At the end of Sefer Vayikra, in Parshat Bechukotai, the Torah presents consequences for the Jewish people’s fidelity or disregard for their responsibilities. It seems like a strict formula of reward and punishment: Follow God’s laws and you’ll receive blessings; abandon them, and hardship will follow.

And yet, within this passage, there is a quieter message. After the warnings and descriptions of suffering, the Torah offers a redemptive promise (Lev. 26:42):I will remember My covenant,” says God.

That is the turning point. Even if everything falls apart — even if the people are scattered and shattered — God says: I will remember, I will always remember.

God teaches us that memory is the foundation of meaning. In Jewish thought, remembering is not merely recalling; it is restoring.

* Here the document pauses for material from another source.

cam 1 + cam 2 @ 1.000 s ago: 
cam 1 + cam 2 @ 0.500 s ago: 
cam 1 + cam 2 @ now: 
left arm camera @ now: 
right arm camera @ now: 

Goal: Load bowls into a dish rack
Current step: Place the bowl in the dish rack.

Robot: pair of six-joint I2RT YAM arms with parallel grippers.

When God says, “I will remember,” it is an active commitment: No matter how far we fall, we are never erased.

That is why we say Kaddish — not for the dead, but because memory sustains identity. It ensures a person’s life continues to echo in this world. We mark graves, tell stories, and cling to names — because the greatest tragedy is being forgotten.

That is why we tell stories about the dead, and that is why we refuse to let people disappear after they’re gone. Because the ultimate curse is not suffering, or even death. It is oblivion. And the ultimate redemption is not just survival. It is being remembered.

When we remember someone, we return them to the narrative. We restore their place in the story of our people. Ploni ben Avraham had no land, no family, and no possessions. He didn’t even leave a name. But we still remember him, and that is his redemption.

That day in the cemetery, I was reminded that in the end, what matters is not how loudly a person’s life is celebrated at its peak, but whether it is remembered after they are gone. And sometimes, in the most unexpected ways, we are invited to be part of that remembering.

The author is a rabbi in Beverly Hills, California.